Fifteen minutes and plenty of reminders later, I finally got her downstairs. With Baby Doll not feeling well I was definitely more annoyed then usual so I continued to lecture her as I pulled on her clothes and boots. She sniffled and sobbed while I combed her hair. When her carpool arrived the tears were still flowing. Instead of running out on her own, I had to walk her to the car.  The whole time I complained about how the baby was getting cold and she didn’t care. I must confess I breathed a sigh of relief when she was finally strapped in and on her way. 

After school neither of us were much happier. She showed me her preschool work and I cussed her for not giving her tuition check to the teacher.  She complained about lunch and I got after her for not doing her job. She offered to hold the baby, but Baby Doll was almost as ornery as me so I refused. "You don’t need me!" she stormed at me. "You don’t even love me!" That one hurt. "Of course I need you…I need you to do your job!" This was not coming out right. "I’m just trying to teach you to be responsible and do the right thing!" Oh, the bad mom points were stacking up now. Why didn’t I just put my arms around her and tell her I loved her? At that moment I was just as stubborn as she was.

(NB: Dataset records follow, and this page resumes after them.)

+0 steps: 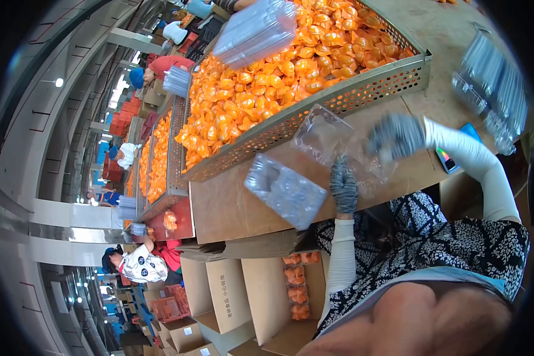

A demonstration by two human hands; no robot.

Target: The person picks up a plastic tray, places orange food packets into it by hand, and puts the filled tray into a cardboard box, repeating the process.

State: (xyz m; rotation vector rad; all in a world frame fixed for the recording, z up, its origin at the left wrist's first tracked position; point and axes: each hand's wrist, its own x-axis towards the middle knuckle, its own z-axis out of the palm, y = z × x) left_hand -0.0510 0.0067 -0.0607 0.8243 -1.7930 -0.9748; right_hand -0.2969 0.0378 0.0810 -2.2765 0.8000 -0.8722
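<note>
In the head view, my left hand (343, 187), in a grey striped knit glove, has its fingers closed at the middle edge of a clear plastic clamshell box (321, 132). The box lies unfolded on the brown table (231, 210), one half toward the bin and the other beneath my right hand. My right hand (397, 137), also gloved, is smeared by motion above that nearer half, and its fingers cannot be made out. Left of my left hand rests a clear moulded plastic tray (286, 191) with several round hollows.
A perforated metal bin (314, 115) heaped with orange-wrapped pieces (267, 89) borders the table, with stacked clear boxes (255, 32) on it. A phone (450, 157) and more stacked boxes (492, 89) lie right. Below stands a carton (261, 291) holding orange packs. Co-workers (142, 264) are at left.
</note>
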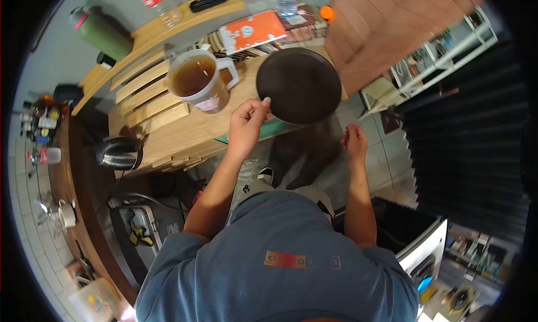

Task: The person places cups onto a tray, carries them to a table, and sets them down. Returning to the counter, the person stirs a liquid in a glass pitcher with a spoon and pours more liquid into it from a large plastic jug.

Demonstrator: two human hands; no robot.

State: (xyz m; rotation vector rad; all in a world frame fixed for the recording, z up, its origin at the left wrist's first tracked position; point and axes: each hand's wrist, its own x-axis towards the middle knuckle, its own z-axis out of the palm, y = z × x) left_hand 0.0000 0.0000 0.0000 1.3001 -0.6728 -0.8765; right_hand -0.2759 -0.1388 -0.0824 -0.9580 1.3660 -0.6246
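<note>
My left hand (pixel 247 124) pinches the near left rim of a round, dark brown tray (pixel 298 84), thumb on top. The tray lies over the right end of the wooden bench and juts past its front edge. To the right and below the tray is my right hand (pixel 354 142), apart from it, with fingers curled in and nothing visible in them. Left of the tray stands a pitcher (pixel 214 102) of amber-brown liquid, its white handle pointing towards the tray.
A kettle (pixel 119 153) sits at the bench's left end. Behind are a green bottle (pixel 101 33), plastic bottles (pixel 286 0), and an orange-covered book (pixel 253 30). A white wire rack (pixel 443 58) and a black corrugated panel (pixel 465 131) are on the right.
</note>
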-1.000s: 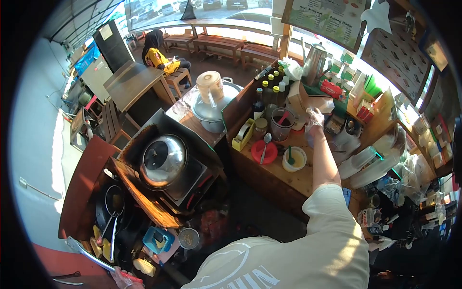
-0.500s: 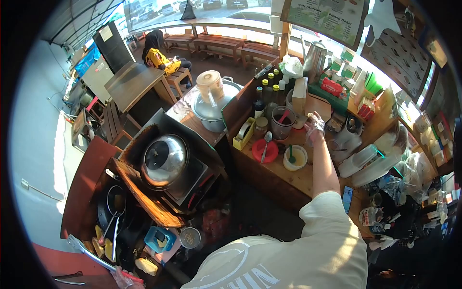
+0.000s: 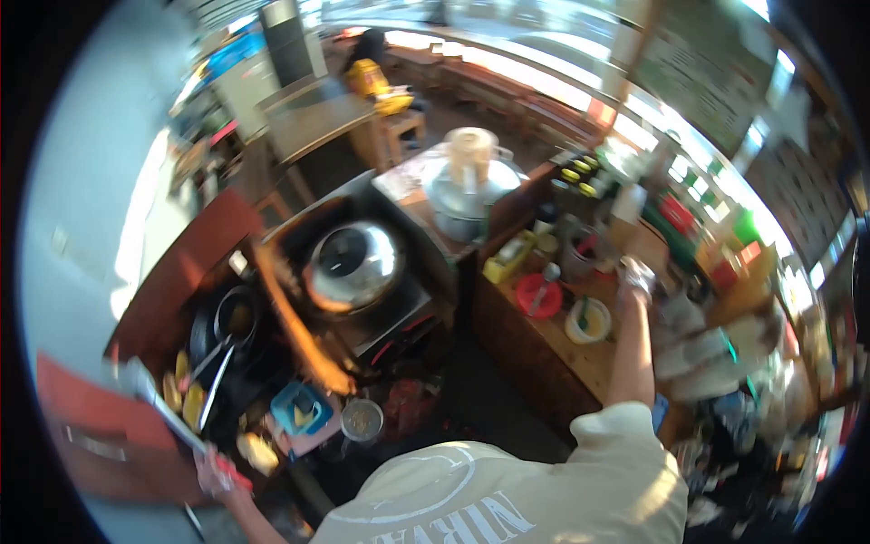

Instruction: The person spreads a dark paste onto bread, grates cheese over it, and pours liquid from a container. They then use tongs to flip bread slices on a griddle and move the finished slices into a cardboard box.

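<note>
At a food stall, a wooden counter (image 3: 584,361) bears a red lid (image 3: 539,295) and a white bowl (image 3: 589,320); left of it sit a domed lid (image 3: 353,263) and a steel pot (image 3: 471,186). Right hand (image 3: 637,275), gloved, hangs over the counter beyond the bowl, its grip too blurred to tell; left hand (image 3: 213,471), low left, clasps tongs (image 3: 159,403) reaching towards a dark pan (image 3: 237,317).

A street food stall: a lidded wok (image 3: 353,263) on its burner, sauce bottles (image 3: 580,177) (blurred), benches (image 3: 507,95) outside for customers.
</note>
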Demonstrator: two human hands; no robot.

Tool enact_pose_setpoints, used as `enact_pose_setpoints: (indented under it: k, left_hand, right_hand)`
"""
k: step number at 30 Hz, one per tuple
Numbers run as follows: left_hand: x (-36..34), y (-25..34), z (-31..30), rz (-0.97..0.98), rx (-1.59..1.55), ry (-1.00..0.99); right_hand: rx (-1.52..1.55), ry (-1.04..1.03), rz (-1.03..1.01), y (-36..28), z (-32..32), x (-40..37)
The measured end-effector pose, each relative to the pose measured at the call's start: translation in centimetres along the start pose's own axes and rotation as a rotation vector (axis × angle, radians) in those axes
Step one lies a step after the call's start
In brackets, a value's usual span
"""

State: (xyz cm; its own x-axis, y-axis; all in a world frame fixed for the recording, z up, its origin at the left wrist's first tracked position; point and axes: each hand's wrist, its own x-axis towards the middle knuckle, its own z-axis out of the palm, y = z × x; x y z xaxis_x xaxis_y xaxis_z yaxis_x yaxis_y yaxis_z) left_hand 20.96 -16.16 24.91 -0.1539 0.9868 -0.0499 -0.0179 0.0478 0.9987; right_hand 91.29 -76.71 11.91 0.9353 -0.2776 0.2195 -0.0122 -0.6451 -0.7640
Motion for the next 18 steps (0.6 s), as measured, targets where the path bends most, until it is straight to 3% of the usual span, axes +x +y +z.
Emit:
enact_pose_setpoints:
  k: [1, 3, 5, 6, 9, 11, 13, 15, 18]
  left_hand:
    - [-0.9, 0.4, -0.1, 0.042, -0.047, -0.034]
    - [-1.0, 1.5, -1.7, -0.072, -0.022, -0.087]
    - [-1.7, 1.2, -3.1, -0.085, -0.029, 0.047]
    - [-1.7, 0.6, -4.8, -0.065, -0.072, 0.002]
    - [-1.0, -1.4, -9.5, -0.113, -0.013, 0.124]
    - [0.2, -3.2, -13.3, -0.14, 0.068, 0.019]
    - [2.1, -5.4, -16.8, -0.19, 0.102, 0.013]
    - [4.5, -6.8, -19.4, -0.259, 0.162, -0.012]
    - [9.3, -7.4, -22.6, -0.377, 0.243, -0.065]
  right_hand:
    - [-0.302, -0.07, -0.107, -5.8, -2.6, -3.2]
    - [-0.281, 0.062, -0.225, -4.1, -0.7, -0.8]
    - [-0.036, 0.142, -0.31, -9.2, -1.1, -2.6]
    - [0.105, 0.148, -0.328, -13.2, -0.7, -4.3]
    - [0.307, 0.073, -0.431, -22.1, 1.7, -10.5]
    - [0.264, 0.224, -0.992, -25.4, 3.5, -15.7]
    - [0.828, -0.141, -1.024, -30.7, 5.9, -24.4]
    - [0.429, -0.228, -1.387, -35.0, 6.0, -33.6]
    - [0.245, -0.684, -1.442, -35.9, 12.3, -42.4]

Later that night, things hadn’t gotten much better. The baby still had a tummy ache and I was out of patience. It was 12:30 and everyone was in bed, including me when she came into my room. "I’m scared and I want to sleep with you," she said. "You can’t sleep with me, you can sleep in the little racecar bed," I replied. So she climbed into the toddler bed we keep next to the crib for scared or sick little ones.

Thirty seconds later she asked, "Is the door locked?" I assured her it was. "Can robbers and kidnappers get in?" she questioned. I reassured her again. She climbed out of bed. "I want to sleep in your bed," she said. "No!" I was definitely not giving in on this point. "You can sleep on the bench," I said firmly. (We have a padded bench at the foot of our bed about three feet closer than the toddler bed.  She could reach out and touch my foot if she got scared.) "I want to sleep in your bed!" she insisted. "You can sleep on the floor by the side of my bed," I suggested. "No!" she wailed. This exchange went on for about 15 minutes. The more she whined, the more stubborn I became.


She finally made her way back to her room and climbed in bed with Crafty. I was riddled with guilt and regret. Was I just being mean?  The day had not gone well. It took me about two minutes to crawl back out of bed, find my bifocals, and head down the hall. I tripped over the dolls and toys strewn on the floor; she still hadn’t done her job.  Her eyes were closed and she appeared to be asleep.  I smoothed the hair back on that sweet little forehead. She didn’t look so stubborn now. I leaned in for a kiss and her eyes flickered open. "I love you, Honey," I whispered. "Goodnight." She sighed and rolled over. Maybe now we could both sleep.